The Monthly Retail Trade Survey (MRTS) dataset contains estimated spending activity across the U.S. going back 28 years and for 59 different business categories. The Extract-Transform-Load (ETL) sequence is used to upload onto a MySQL server. From there, data is queried using python, and multiple time series are analyzed

The plots reveal details about business sectors and consumer spending habits. Furniture stores are susceptible to recessions while e-commerce isn't. Internet spending is growing in popularity, while books stores are on the decline.

[Back to top](#Index)


## 1. Introduction

In this project, I journey through the process of taking raw data from the public domain, and transforming it into relevant information. 

Starting with an Excel file, I work through the Extract-Transform-Load (ETL) process. I reshape and clean it using python. Then develop a loading script where the data is stored on a local MySQL server.

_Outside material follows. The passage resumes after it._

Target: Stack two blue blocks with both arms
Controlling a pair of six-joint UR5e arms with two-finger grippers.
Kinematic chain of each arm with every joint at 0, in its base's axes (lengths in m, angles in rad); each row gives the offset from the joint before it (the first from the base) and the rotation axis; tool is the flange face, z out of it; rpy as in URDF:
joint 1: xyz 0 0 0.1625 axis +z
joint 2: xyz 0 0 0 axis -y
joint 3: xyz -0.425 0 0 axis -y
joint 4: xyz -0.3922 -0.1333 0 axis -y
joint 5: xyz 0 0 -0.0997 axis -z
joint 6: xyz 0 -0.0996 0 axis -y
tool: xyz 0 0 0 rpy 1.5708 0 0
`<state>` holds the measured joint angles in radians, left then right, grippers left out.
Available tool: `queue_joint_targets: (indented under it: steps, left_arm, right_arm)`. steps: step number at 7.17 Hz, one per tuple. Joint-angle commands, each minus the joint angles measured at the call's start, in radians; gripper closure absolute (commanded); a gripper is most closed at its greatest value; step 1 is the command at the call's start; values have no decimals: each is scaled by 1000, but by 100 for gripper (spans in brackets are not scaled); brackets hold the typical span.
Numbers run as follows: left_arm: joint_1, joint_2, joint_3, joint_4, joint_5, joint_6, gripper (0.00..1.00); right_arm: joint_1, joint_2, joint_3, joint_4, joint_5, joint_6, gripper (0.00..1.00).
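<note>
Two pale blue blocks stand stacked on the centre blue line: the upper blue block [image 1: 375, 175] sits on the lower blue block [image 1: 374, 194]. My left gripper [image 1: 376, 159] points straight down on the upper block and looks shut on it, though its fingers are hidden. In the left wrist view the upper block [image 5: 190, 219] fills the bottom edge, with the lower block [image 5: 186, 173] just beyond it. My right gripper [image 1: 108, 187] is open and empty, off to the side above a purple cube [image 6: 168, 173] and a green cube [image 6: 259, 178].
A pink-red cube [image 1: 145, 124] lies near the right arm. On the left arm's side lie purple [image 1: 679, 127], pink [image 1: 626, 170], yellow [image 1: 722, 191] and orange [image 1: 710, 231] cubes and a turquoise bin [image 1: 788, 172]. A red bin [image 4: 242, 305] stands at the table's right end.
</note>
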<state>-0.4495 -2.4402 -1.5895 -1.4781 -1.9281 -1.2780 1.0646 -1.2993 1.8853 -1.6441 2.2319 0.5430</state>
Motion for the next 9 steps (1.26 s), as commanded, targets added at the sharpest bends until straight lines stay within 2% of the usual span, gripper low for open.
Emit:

Using MySQL Workbench as test bench for writing queries, I move them over, embedding into a python script. This targeted data is then used for analysis. I look at several time series that show increasing and decreasing trends, impacts felt from recessions, and even holiday spending patterns. I make use of percentage change, and explore rolling time windows to help make the charts more readable.

[Back to top](#Index)

## 2. Extract-Transform-Load


#### The full ETL script can be found [here](Project8.1-ETL-Machado.py).

[Back to top](#Index)

### 2.1 The ETL Process

Prior to analyzing the dataset, it needs reformatting and placement into a repository for future and easier access. This was accomplished through the extract, transform, and load process. The dataset is available for public download at the [census.gov](https://www.census.gov/retail/mrts/historic_releases.html) website in an Excel document, going back to 1992. 

The data is organized by year in separate worksheets, then further divided by month with 60 business categories. Extraction was completed by looping over each of the worksheets pulling the relevant data. It was then transformed by reshaping and cleaning the data, exporting a tidy csv file to the local directory. 

Finally the transformed data was loaded from an integrated development environment (IDE) to a MySQL server by use of a driver and script looping over each of the rows.

[Back to top](#Index)

### 2.2 Data Exploration

The MRTS data is an estimate of total U.S. retail sales by category, collected each month. The surveys capture current economic activity in the retail trade and food service sectors. The data is derived from a sample drawn from the businesses register containing all U.S. retail businesses with paid employees. The sample size is approximately 13,000.

Many economic indicators are derived from the MRTS. Gross Domestic Product (GDP), Consumer Price index (CPI), and Producer Price Index (PPI) are just a few. These indicators help gauge the health of the U.S. economy and guide policy decisions. 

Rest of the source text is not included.